A day after it recorded the newest daily cases since the start of the pandemic, Florida on Sunday broke a previous record for current hospitalizations set more than a year ago before vaccines were available.
The Sunshine State had 10,207 people hospitalized with confirmed COVID-19 cases, according to data reported to the US Department of Health & Human Services.
The previous record was from July 23, 2020, more than a half-year before vaccinations started becoming widespread, when Florida had 10,170 hospitalizations, according to the Florida Hospital Association.
Florida is now leading the nation in per capita hospitalizations for COVID-19, as hospitals around the state report having to put emergency room visitors in beds in hallways and others document a noticeable drop in the age of patients.
In the past week, Florida has averaged 1,525 adult hospitalizations a day, and 35 daily pediatric hospitalizations. Both are the highest per capita rate in the nation, according to Jason Salemi, an associate professor of epidemiology at the University of South Florida.

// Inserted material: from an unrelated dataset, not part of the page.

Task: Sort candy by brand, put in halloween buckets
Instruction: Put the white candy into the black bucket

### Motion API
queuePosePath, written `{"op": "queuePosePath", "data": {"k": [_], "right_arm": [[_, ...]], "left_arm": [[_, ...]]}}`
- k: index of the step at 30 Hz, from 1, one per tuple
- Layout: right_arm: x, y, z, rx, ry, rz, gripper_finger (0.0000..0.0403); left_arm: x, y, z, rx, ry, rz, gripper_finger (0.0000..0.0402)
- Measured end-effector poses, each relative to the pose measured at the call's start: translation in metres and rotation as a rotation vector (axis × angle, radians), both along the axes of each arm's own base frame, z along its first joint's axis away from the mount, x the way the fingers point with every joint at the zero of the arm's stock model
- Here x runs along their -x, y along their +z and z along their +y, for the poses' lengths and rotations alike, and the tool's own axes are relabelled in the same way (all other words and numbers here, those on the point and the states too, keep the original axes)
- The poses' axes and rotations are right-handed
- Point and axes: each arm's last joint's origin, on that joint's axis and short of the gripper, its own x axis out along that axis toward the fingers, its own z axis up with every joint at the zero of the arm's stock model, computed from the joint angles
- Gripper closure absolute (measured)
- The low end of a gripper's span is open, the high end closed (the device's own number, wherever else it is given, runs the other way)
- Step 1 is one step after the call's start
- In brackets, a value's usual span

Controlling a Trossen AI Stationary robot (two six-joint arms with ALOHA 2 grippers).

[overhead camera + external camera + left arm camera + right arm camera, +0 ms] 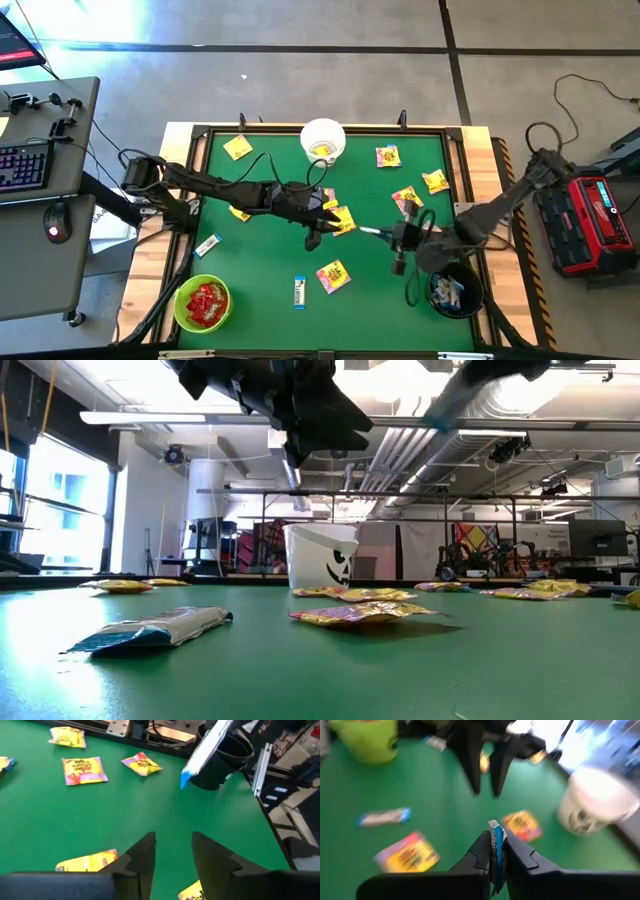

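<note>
Green table (270, 270); lime bucket (182, 318), red candy (207, 303); white-blue bar (299, 290).

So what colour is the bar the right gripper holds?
White with a blue end; the bar shows best in the left wrist view, pinched by the right gripper.

Daylight is pouring through tall windows (40, 500) on one side while strip lights (180, 417) are glowing under exposed ceiling ducts (470, 420), and a grey desk (60, 240) carrying a lit keyboard (25, 165) and mouse (55, 232) is standing on the grey concrete floor (300, 85).
</note>
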Motion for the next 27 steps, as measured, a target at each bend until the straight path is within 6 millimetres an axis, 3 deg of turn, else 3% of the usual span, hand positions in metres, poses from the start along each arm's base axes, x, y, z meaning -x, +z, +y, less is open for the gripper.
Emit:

The hospitalizations and increasing cases have come as the new, more transmittable delta variant has spread throughout Florida, and residents have returned to pre-pandemic activities.
Federal health data released Saturday showed that Florida reported 21,683 new cases of COVID-19, the state’s highest one-day total since the start of the pandemic. The latest numbers were recorded on Friday and released on Saturday on the US Centers for Disease Control and Prevention’s website. The figures show how quickly the number of cases is rising in the Sunshine State: only a day earlier, Florida reported 17,093 new daily cases.
Republican Florida Gov. Ron DeSantis has resisted mandatory mask mandates and vaccine requirements, and along with the state Legislature, has limited local officials’ ability to impose restrictions meant to stop the spread of COVID-19. DeSantis on Friday barred school districts from requiring students to wear masks when classes resume next month.
Throughout Florida, from Jacksonville to Miami to Tampa, hospitals have become overwhelmed.
Barry Burton, the Pinellas County administrator, told the Tampa Bay Times that some local hospitals are already having to divert ambulances to different locations because of capacity concerns.
There has been a startling rise in the number of children with the virus at hospitals in Miami, many of them requiring intensive care.
Memorial Health’s Joe DiMaggio Children’s Hospital in Hollywood had seven patients with COVID-19. At Nicklaus Children’s Hospital in Miami, there were 17 patients with COVID-19 on Friday, including six in the ICU and one who needed a ventilator, Dr. Marcos Mestre, vice president, and a chief medical officer told the Miami Herald.
About half of the patients were under 12, Mestre said, and the rest were older and eligible for the vaccine. But none of the patients with COVID-19 at Nicklaus Children’s on Friday were vaccinated. Most children who get COVID-19 do not need hospitalization, Mestre said.
In the state capital, COVID-19 hospitalizations reached 70 patients on Sunday at Tallahassee Memorial HealthCare, a jump of 11 people in two days.
“This is the most we’ve ever had,” Stephanie Derzypolski, a hospital spokeswoman, told the Tallahassee Democrat.
The Mayo Clinic hospital in Jacksonville said it had exceeded its capacity of 304 licensed beds due to COVID-19 cases and asked the Agency for Health Care Administration for permission to operate overcapacity until the current surge ends, First Coast News in Jacksonville reported Sunday.
At the UF Health North hospital emergency room in Jacksonville, COVID-19 patients once again were being put in beds in hallways due to a surge in visits.
For many hospital workers, up until a month ago, it looked like there was light at the end of the tunnel, as people got vaccinated and hospitalizations decreased. But then the summer surge, powered by the new delta variant, hit Florida in July.
“That light did turn out to be a train in this case,” Marsha Tittle, a nursing manager at UF Health North, told The Florida Times-Union. “We’re taking more patients than we normally would take. … My staff is wonderful. You walk out there, they’re going to have smiles on their faces and they’re doing a great job. But there’s a sense of defeat like they’re just defeated.”